Ionesco never spells it out, but the rhinovirus isn’t spread automatically. To become a rhino, you’ve got to want it. With the exception of Berenger, the Villagers all do.
Before transforming into pachyderms, the Villagers fall under the spell of pro-rhino publicity. “Humans are thin-skinned, pitiful and weak. Rhinos are the future! A future of speed, strength, instinct, action and pitiless power!”
The admiring adjectives are straight out of a pro-fascist pamphlet from the 1930s. No coincidence, obviously. When Ionesco penned this play, the wounds of the black shirts and brown shirts were still fresh. The Iron Guard of his native Romania. The Nazi thugs (and willing collaborators) who occupied France. The playwright remembered those beasts in human skin. And poured his white-hot anger into the script.
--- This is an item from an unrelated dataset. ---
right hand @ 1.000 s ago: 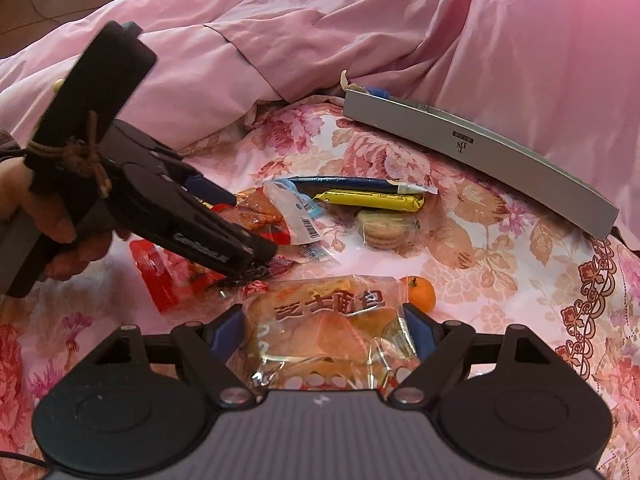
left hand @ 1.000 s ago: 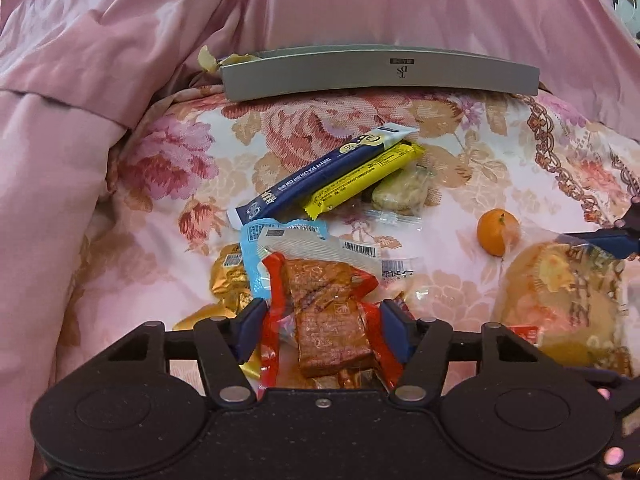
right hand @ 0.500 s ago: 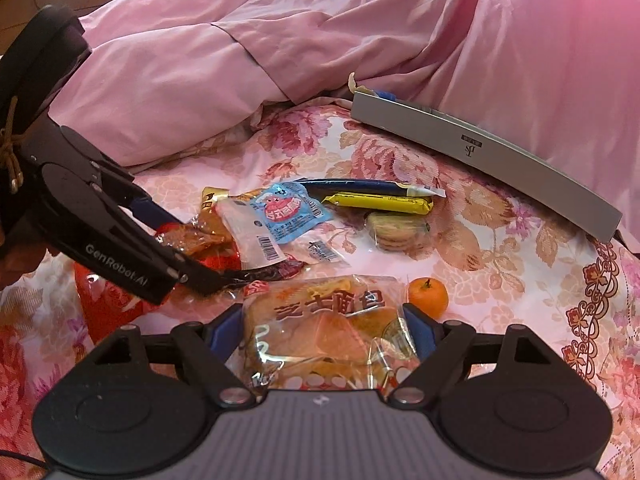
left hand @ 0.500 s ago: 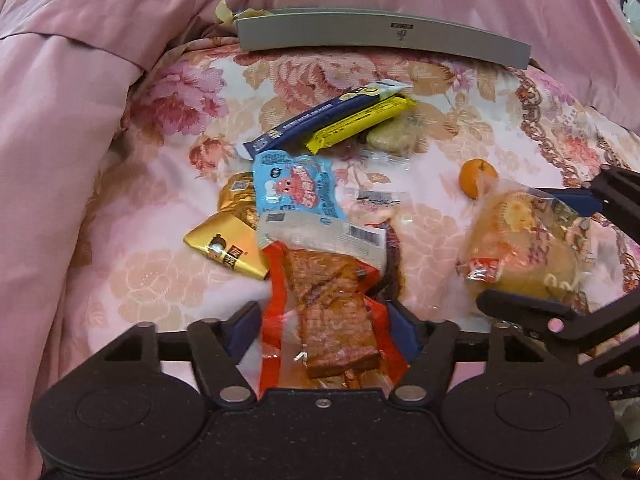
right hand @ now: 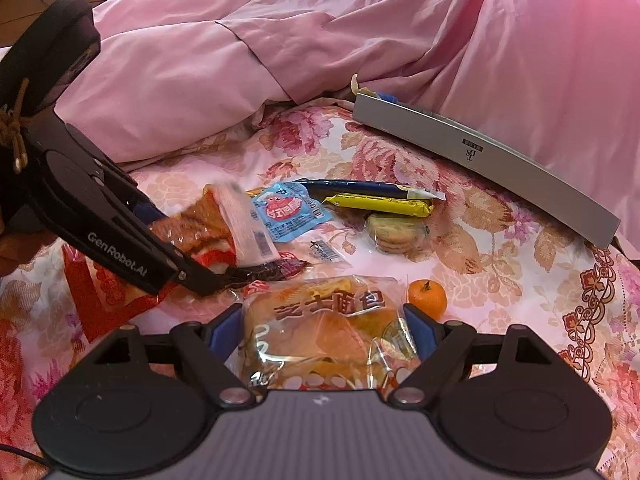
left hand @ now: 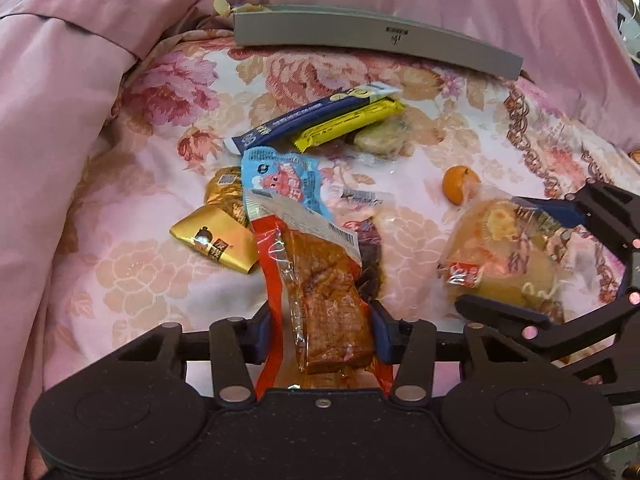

“Rhinoceros” is rooted in a specific time. It’s equally timeless and timely. Ionesco’s rampaging rhinos stand for conformist human herds of all varieties. Those on the Right can enjoy a cautionary tale about the herds of the politically correct. Those on the Left will appreciate a prophecy of Trump’s stampeding supporters. The bad guys are always the other guys, right?
When leaving the theater, be sure to check your forehead for a budding horn.